Il valore preventivo della Diagnostica di Laboratorio in Ginecologia in una realtà privata

a cura della Dr.ssa Antonella Agnello


L'impatto dello screening di laboratorio nelle malattie ginecologiche, una volta che questo sia risultato congruo da studi controllati e randomizzati in ambiente specialistico, va calato nella realtà clinica "sul campo". Solo a questo livello, senza bias di selezione del campione, l'utilità della prevenzione può essere valutata nella sua reale dimensione.

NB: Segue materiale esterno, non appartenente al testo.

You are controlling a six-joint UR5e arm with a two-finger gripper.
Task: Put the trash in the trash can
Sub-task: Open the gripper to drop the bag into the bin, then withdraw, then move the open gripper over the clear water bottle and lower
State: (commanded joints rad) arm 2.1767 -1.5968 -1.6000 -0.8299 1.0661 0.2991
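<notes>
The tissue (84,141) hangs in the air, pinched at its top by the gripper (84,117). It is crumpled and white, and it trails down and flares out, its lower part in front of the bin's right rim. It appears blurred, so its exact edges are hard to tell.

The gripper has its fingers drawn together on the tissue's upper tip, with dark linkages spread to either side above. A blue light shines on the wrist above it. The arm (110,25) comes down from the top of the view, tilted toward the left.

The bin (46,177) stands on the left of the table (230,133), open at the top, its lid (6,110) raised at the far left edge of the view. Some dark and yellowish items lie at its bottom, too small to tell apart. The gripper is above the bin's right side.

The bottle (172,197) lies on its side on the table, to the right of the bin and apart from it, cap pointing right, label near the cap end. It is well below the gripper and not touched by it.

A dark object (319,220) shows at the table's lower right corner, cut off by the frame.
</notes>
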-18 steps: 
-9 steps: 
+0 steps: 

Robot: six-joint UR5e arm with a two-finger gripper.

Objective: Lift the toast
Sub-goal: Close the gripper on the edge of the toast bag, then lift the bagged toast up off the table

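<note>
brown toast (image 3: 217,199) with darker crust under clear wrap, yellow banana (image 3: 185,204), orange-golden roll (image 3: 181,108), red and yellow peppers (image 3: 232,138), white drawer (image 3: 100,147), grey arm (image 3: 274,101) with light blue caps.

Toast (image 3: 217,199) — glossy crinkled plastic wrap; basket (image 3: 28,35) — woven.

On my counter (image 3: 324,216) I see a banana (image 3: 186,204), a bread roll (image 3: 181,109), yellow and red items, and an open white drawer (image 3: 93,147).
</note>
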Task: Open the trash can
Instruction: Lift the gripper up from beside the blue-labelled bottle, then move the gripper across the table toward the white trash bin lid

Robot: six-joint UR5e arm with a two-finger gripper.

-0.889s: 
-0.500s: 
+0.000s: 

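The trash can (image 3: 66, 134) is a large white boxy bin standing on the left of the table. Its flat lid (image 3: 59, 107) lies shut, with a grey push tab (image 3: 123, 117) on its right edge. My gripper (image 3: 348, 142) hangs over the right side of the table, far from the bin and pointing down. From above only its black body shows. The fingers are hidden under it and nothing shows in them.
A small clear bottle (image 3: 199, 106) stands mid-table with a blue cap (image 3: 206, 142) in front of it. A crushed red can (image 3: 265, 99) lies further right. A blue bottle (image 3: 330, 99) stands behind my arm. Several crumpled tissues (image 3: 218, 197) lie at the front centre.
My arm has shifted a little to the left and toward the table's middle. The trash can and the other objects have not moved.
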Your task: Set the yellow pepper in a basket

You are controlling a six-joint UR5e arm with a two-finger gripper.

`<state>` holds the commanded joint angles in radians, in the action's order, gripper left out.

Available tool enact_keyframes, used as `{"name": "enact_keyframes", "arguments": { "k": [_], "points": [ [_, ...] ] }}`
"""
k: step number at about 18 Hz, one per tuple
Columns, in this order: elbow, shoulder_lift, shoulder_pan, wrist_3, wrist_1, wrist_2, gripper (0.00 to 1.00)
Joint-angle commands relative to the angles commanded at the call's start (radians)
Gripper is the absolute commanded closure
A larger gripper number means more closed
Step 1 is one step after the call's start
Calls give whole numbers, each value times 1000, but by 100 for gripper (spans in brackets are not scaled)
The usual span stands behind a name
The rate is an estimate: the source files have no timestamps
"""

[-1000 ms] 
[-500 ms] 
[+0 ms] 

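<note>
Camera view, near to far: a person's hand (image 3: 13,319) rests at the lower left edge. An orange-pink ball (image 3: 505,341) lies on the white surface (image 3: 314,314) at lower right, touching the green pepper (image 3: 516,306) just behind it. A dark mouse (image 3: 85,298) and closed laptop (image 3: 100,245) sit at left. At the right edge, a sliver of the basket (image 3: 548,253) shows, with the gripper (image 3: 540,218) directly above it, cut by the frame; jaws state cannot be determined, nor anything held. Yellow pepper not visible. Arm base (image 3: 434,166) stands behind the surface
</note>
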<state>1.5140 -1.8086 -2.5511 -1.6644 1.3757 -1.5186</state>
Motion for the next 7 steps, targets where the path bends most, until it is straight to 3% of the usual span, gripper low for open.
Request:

Il valore predittivo di un test, che definisce l'ambito entro cui si vuol fare prevenzione, dipende sia dalla specificità e dalla sensibilità del test, ma anche dalla prevalenza della patologia oggetto di studio. Comprendere questa premessa è fondamentale per determinare l'ambito ottimale della prevenzione in una realtà che ha una enorme importanza nello screening primario, rivolgendosi ad un'ampia popolazione di persone che ha il suo primo approccio con una struttura specialistica di base.
Se noi immaginiamo un test con una specificità ed una sensibilità del 98%, ci attendiamo che il 2% della popolazione affetta dalla patologia che il test intende diagnosticare risulterà falsamente negativa e che il 2% della popolazione non affetta dalla malattia risulterà falsamente positiva. Immaginiamo di applicare questo test ad una popolazione di 10.000 donne. Se la prevalenza della malattia oggetto di studio è alta (poniamo il 10%) o bassa (poniamo lo 0.1%) ci si troverà di fronte a diversi scenari meglio definiti dalla tabella seguente:

Popolazione sottoposta a screening preventivo 10.000 10.000 10.000
Prevalenza della malattia 10% 1% 0.1%
Pazienti con la malattia 1.000 100 10
Falsi negativi del test 2% 2% 2%
Pazienti non diagnosticati dal test 20 2 (0.2)
Falsi positivi del test 2% 2% 2%
Pazienti con test positivo senza malattia 180 198 200

Quali considerazioni trarre:

  1. quanto maggiore è la prevalenza della patologia nella popolazione oggetto di screening tanto maggiore è il numero di pazienti non diagnosticati;
  2. quanto minore è la prevalenza della patologia nella popolazione oggetto di screening tanto maggiore è il numero di pazienti che risulteranno positivi al test pur non essendo ammalati.
Ciò significa, in estrema sintesi,  che gli screening in un'ottica di prevenzione vanno programmati solo per patologie relativamente frequenti: se nel caso della prevalenza della malattia al 10% su 1160 casi positivi al test solo il 15% di essi (180) andranno incontro ad approfondimento diagnostico (costosi e "time-consuming"), nel caso della prevalenza allo 0.1% su 210 casi positivi ben il 95% di essi (200) sarà falsamente positivo. Nel caso intermedio (prevalenza all'1%) il 67 % dei pazienti positivi al test risulterà falsamente positivo (198/296)
v. tabella seguente:

Prevalenza della malattia No. casi positivi No. Casi falsamente positivi % di falsi positivi su tutti i positivi
10% 1160 180 15%
1% 296 198 67%
0.1% 210 200 95%

Infatti il rapporto costi/benefici di un test è di fondamentale importanza soprattutto in una sanità, quale quella italiana, ove la disponibilità di fondi è limitata e l'attesa da parte della popolazione è, al contrario, molto elevata.
In questo convegno verranno, come si vedrà, analizzate varie situazioni, con impatto sociale diverso e con diverso impatto "emozionale": dalla diagnostica prenatale della s. di Down alla diagnostica delle infezioni genitali, al valore del PAP test. Verranno inoltre analizzate altre situazioni, più specifiche, quali l' isteroscopia, la procreazione medico assistita.
Il mio invito è quello di valutare i risultati delle esperienze in questi campi alla luce delle considerazioni statistiche su accennate. Tanto maggiore sarà la comprensione del reale valore ("sul campo") degli strumenti che noi utilizziamo, tanto più efficiente sarà il nostro lavoro.